Устроив поудобнее грудь в вырезе платья, словно две огромные дыни в корзине, она пошатываясь направилась к компании, на которую ее муж извергал потоки красноречия, превознося преимущества сухого корма и витаминов в таблетках для спрингер-спаниелей, и игриво ущипнула управляющего их банком. Я перевела взгляд на Эмму. Она пожала плечами и попыталась улыбнуться. — Думаю, меня удочерили.
Неожиданно все присутствующие дамы как одна устремили взгляды в сторону входной двери.
Я не склонна петь дифирамбы представителям противоположного пола, но вынуждена признать, что вошедший был настоящим воплощением мужественности. Только истинная красота может так притягивать всеобщее внимание, заставляя смолкать разговоры.
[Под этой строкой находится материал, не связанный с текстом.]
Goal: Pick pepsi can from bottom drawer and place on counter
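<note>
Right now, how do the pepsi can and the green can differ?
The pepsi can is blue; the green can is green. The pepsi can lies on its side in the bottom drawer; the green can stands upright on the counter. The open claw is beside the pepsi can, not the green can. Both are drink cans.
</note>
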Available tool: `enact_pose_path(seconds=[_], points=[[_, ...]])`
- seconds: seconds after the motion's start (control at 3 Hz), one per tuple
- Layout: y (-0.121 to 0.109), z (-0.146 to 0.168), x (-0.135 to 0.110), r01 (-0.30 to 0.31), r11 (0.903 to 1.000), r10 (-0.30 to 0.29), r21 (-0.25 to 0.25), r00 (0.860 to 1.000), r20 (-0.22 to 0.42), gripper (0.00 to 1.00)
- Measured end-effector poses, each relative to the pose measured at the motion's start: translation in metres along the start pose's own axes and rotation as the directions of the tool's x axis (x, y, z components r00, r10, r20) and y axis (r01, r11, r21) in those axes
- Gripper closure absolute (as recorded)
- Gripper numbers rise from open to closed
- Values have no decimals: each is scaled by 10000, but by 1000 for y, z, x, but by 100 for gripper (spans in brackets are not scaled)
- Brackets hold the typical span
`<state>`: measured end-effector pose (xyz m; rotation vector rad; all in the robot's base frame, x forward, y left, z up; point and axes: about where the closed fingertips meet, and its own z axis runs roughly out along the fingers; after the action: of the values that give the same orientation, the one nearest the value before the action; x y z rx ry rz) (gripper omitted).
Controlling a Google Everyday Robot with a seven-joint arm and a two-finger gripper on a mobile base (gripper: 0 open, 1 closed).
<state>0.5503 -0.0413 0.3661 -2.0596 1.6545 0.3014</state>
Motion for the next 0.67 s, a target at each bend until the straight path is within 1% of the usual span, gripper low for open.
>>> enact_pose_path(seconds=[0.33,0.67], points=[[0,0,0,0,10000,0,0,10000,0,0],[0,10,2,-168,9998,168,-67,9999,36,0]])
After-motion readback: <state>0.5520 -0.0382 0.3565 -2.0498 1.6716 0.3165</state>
А предмет этого всеобщего, и моего в том числе, восхищения, казалось, не подозревал о произведенном фуроре.
Он почесал шею, — судя по его виду, вся эта выпивающая, вопящая толпа нервировала его, — затем взял бокал шампанского с одного из подносов, которые протягивали молоденькие официантки, обступившие его со всех сторон, словно их тянуло магнитом.
— Вау! — высказалась я, оценив отличную фигуру, взъерошенные темные волосы и зеленые, как нефрит, глаза.
Я попыталась подыскать более точное определение, но красноречие внезапно покинуло меня и я смогла только повторить последнюю реплику.
— Вау! — горячо выдохнула я.
— Вот именно, — с гордостью подтвердила Эмма. — Теперь ты понимаешь, о чем я говорила?
— Это он?
Утвердительный кивок.
— Это, — сказала она, с усмешкой наблюдая за моей реакцией, — и есть Гай.
Я не знала, восхищаться мне или огорчаться. Совершенно невозможно, чтобы кто-нибудь вроде него позарился на меня, даже в парадном виде.
Великолепный Гай был немедленно пленен мамой Эммы и ее подругами, которые разогнали официанток своими сумочками от Гуччи и облепили его, как стая виляющих хвостами, высунувших языки, подгибающих лапки пуделей.
— Он прекрасен, — признала я, — беру, заверните.
Эмма, улыбнувшись, убрала с моего лица упавшую прядь, проверяя, на месте ли наложенный ею макияж.